What Is Being Done on the Ground

Pedro Hispano and its parent Unidade Local de Saúde de Matosinhos (ULSM) list a mix of operational tweaks and bricks-and-mortar refreshes:

A “green lane” for patients referred by their GP, granting swift assessment if a family-doctor signed off the transfer.

Integration with the national “Ligue Antes, Salve Vidas” campaign, nudging citizens to phone 808 24 24 24 for triage before walking in.

A remodelled triage zone and a dedicated critical-care room that bypasses the main queue for life-threatening arrivals.

Data shared by management claim 70 % of very-urgent and 60 % of urgent cases hit target times under normal load, yet extraordinary peaks such as this week break the model.

At the macro level, the abolition of the ARS Norte regional agency and the hand-off of duties to local health trusts aim to streamline decision-making—though insiders say the transition has, for now, blurred accountability for emergency capacity across the North.

Voices from the Frontline

Clinicians privately concede that an overhang of “social admissions”—patients medically fit to leave but lacking community support—blocks beds and backs up the emergency ward. Surgeons report cancelling hundreds of elective procedures between 2023 and 2025 for lack of beds. Public-health researcher Cláudia Valente notes that each additional hour in A&E statistically raises the risk of hospital-acquired infection, especially for older adults.

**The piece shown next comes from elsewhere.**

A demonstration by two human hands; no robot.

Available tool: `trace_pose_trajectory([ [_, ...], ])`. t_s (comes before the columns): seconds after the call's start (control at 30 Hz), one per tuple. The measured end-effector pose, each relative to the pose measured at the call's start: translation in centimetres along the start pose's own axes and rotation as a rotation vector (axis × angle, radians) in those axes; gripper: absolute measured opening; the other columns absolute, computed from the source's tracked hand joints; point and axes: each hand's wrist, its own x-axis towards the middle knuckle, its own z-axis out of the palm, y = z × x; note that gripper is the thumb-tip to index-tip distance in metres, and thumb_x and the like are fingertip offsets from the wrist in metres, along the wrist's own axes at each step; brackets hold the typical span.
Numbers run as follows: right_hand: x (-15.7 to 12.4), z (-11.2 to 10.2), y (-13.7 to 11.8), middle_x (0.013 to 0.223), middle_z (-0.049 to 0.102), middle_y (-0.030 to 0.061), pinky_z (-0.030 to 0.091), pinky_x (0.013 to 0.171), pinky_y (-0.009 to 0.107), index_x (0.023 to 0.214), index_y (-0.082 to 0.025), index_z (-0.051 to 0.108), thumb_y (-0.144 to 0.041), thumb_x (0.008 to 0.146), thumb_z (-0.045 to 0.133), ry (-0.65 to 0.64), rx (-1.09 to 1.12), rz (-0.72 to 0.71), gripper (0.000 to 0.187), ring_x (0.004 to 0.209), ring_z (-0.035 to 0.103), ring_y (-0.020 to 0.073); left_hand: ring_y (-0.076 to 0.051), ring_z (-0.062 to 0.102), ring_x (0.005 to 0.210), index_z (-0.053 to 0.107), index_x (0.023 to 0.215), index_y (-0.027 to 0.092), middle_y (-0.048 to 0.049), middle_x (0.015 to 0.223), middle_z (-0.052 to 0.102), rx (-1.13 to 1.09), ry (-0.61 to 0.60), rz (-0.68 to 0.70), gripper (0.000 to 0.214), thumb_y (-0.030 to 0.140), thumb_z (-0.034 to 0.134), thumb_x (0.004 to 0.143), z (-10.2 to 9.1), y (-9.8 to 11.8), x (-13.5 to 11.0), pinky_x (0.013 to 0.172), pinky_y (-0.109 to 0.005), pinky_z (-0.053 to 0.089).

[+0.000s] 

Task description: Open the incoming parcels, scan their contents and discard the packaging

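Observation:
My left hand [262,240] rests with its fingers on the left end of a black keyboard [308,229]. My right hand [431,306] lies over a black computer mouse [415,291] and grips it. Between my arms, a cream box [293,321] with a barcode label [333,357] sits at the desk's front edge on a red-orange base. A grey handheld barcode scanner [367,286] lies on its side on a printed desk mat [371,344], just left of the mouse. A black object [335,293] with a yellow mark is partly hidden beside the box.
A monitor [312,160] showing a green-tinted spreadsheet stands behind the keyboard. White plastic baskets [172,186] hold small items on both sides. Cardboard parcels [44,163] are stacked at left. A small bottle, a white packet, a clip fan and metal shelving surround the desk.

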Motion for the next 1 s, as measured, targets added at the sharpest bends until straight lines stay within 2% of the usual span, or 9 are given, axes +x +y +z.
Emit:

How to Shorten Your Own Wait

Regular callers to SNS 24 often receive same-day slots at family-health units, cutting unnecessary emergency trips. Doctors also recommend:

Keeping updated vaccination records, especially flu and pneumococcal shots.

Using local USFs for prescription renewals or mild fevers.

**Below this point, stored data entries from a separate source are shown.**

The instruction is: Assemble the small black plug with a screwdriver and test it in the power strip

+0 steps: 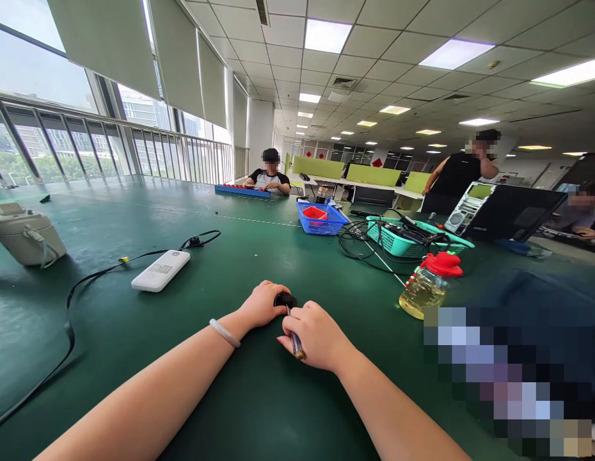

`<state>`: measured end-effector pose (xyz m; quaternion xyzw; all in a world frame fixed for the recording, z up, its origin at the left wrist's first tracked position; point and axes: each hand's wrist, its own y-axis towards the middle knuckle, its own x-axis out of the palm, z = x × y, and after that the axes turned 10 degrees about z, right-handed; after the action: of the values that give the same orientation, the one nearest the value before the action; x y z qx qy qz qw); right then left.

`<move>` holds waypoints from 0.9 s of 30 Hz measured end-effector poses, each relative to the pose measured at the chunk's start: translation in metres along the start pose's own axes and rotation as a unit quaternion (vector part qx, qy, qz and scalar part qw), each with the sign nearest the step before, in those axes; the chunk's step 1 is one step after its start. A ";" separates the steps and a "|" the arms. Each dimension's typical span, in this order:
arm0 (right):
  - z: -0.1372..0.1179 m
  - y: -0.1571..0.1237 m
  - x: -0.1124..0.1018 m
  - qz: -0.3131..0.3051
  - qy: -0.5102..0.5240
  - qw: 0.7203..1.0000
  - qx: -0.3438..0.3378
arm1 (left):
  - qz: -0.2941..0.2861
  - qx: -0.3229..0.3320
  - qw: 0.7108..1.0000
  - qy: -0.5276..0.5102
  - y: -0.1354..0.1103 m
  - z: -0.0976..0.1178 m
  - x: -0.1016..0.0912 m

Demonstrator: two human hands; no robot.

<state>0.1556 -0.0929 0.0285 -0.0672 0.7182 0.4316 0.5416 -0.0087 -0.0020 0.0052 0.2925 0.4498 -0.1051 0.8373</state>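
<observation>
My left hand [265,303] grips a small black part [284,299] close to the green tabletop [206,358]. A pale bangle [225,333] circles that wrist. In my right hand [313,333] is a screwdriver [296,344] with a dark, partly see-through handle, its end pointing down toward me. The shaft runs up to the black part, where its tip is hidden by my fingers. The two hands almost touch. What exactly the black part is, I cannot make out.
A white power bank [161,270] and a black strap [70,320] lie left, near a beige bag [26,234]. To the right stand a red-lidded bottle [425,288], a teal basket [388,237] with cables and a blue basket [321,224]. A person [273,179] sits across.
</observation>
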 end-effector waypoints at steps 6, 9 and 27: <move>0.000 0.000 0.002 0.026 0.023 0.999 0.017 | 0.003 -0.002 1.000 -0.006 0.000 -0.001 0.001; 0.010 -0.002 0.001 0.088 0.106 0.986 0.095 | 0.000 0.004 1.000 -0.009 0.001 -0.003 0.001; 0.017 -0.003 -0.005 0.124 0.154 0.967 0.160 | -0.016 0.011 1.000 -0.012 -0.001 0.000 -0.001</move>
<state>0.1715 -0.0846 0.0309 0.0435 0.8554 0.3595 0.3703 -0.0093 -0.0026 0.0059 0.2935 0.4429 -0.1269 0.8376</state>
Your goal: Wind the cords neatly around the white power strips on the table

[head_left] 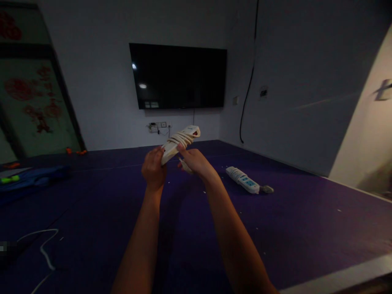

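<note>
A white power strip (169, 152) is held up in front of me at a slant, its cord (181, 139) wound several times round the body. My left hand (154, 166) grips its near end, the fingers curled round the edge. At the strip's right side, my right hand (196, 162) has its thumb against the wound cord. Its other fingers curl round a pale piece below that looks like the cord's loose end, partly hidden. A second power strip (249, 184) with blue socket faces lies to the right on the purple surface, its cord wrapped round its far end.
A purple mat (190, 228) covers the raised floor, with small white scraps on it. A white cable (45, 253) lies at lower left, and blue cloth (39, 179) beyond it. A television (180, 77) and a hanging black cable (249, 85) are on the walls.
</note>
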Demonstrator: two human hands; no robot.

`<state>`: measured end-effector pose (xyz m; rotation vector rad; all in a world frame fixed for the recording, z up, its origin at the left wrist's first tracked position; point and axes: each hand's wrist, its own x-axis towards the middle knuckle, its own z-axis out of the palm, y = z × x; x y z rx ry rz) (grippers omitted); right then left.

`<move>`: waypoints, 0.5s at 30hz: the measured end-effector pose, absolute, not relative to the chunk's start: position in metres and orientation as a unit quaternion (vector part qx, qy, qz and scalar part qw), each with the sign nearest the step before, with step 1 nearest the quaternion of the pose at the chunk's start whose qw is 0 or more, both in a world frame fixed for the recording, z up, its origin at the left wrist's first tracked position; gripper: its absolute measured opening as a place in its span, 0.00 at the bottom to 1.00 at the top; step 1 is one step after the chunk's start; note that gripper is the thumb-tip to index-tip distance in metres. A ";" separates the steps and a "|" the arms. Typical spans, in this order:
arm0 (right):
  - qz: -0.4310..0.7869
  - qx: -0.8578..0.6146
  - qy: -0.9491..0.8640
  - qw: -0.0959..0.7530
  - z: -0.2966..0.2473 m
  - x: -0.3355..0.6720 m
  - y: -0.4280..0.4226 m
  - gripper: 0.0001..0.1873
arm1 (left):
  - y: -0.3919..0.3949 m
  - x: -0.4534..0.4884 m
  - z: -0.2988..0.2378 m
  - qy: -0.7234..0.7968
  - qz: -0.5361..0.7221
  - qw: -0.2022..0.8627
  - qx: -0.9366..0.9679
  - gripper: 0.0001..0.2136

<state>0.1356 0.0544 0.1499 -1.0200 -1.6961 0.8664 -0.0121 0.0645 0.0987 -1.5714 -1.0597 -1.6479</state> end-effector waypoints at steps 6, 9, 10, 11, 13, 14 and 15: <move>0.302 -0.426 -0.687 0.505 0.146 0.138 0.064 0.35 | 0.073 -0.018 0.087 -0.395 -0.647 0.278 -0.590 0.13; 0.282 -0.427 -0.674 0.533 0.147 0.139 0.063 0.35 | 0.074 -0.020 0.086 -0.379 -0.666 0.270 -0.584 0.14; 0.283 -0.425 -0.669 0.540 0.147 0.139 0.062 0.35 | 0.074 -0.021 0.086 -0.376 -0.668 0.269 -0.583 0.14; 0.286 -0.421 -0.663 0.549 0.149 0.139 0.060 0.34 | 0.074 -0.021 0.086 -0.375 -0.669 0.268 -0.583 0.14; 0.302 -0.407 -0.652 0.564 0.151 0.140 0.055 0.32 | 0.073 -0.021 0.087 -0.369 -0.668 0.264 -0.590 0.15; 0.318 -0.398 -0.651 0.563 0.152 0.140 0.053 0.31 | 0.072 -0.021 0.088 -0.363 -0.667 0.264 -0.594 0.15; 0.334 -0.391 -0.650 0.560 0.154 0.140 0.051 0.30 | 0.071 -0.020 0.089 -0.354 -0.666 0.265 -0.601 0.16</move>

Heading straight to 112 for chest pain, stroke symptoms or severe trauma—cases that skip normal triage lanes.

“These basic filters,” says a senior triage nurse, “could free dozens of gurneys on any given night.”

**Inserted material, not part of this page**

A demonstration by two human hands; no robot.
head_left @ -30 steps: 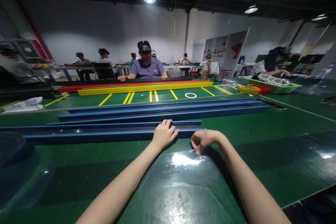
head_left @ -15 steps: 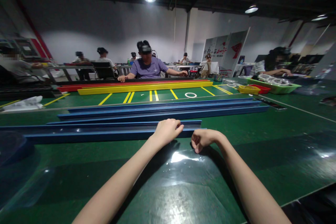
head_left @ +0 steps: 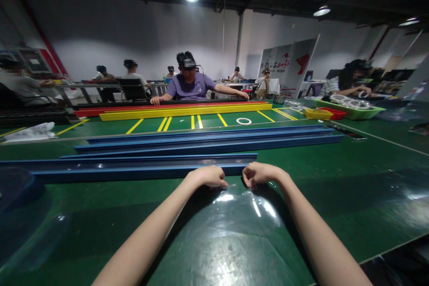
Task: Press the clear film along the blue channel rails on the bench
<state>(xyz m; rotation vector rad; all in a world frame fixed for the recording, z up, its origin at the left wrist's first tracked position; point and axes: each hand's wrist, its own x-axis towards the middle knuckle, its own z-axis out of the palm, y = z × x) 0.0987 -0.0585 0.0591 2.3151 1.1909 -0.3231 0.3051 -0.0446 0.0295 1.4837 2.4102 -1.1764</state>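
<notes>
A clear plastic sheet [head_left: 231, 237] lies across the green table in front of me, glossy under the light. My left hand [head_left: 212, 176] is closed with bent fingers at the sheet's far edge. Just to its right, my right hand [head_left: 257, 174] pinches the same edge, its fingertips curled under and partly hidden. Right behind both hands runs a long blue channel strip [head_left: 117, 173], whose right end is close to my right hand.
More blue strips [head_left: 208, 145] lie farther back, then a yellow strip [head_left: 187, 111] and a red one. A white ring [head_left: 243, 121] rests on the table. Back right stand a yellow tray [head_left: 317, 114] and a green basket [head_left: 362, 111] of white rolls. A co-worker [head_left: 191, 85] sits opposite.
My left hand has come down from over the blue strip to the sheet's edge and closed there. My right hand has shifted slightly up. Highlights on the sheet have changed shape.
</notes>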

Outlook for 2026 and Beyond

Pedro Hispano’s €11 M refurbishment, due to finish next winter, will add extra isolation rooms and imaging suites. Whether fresh drywall alone can tame 12-hour queues depends on parallel investments in family-medicine staffing, digital triage and patient transport links. For now, people in Portugal’s second-largest urban belt may want to store the SNS 24 number in speed-dial—and pack extra patience if an emergency visit becomes unavoidable.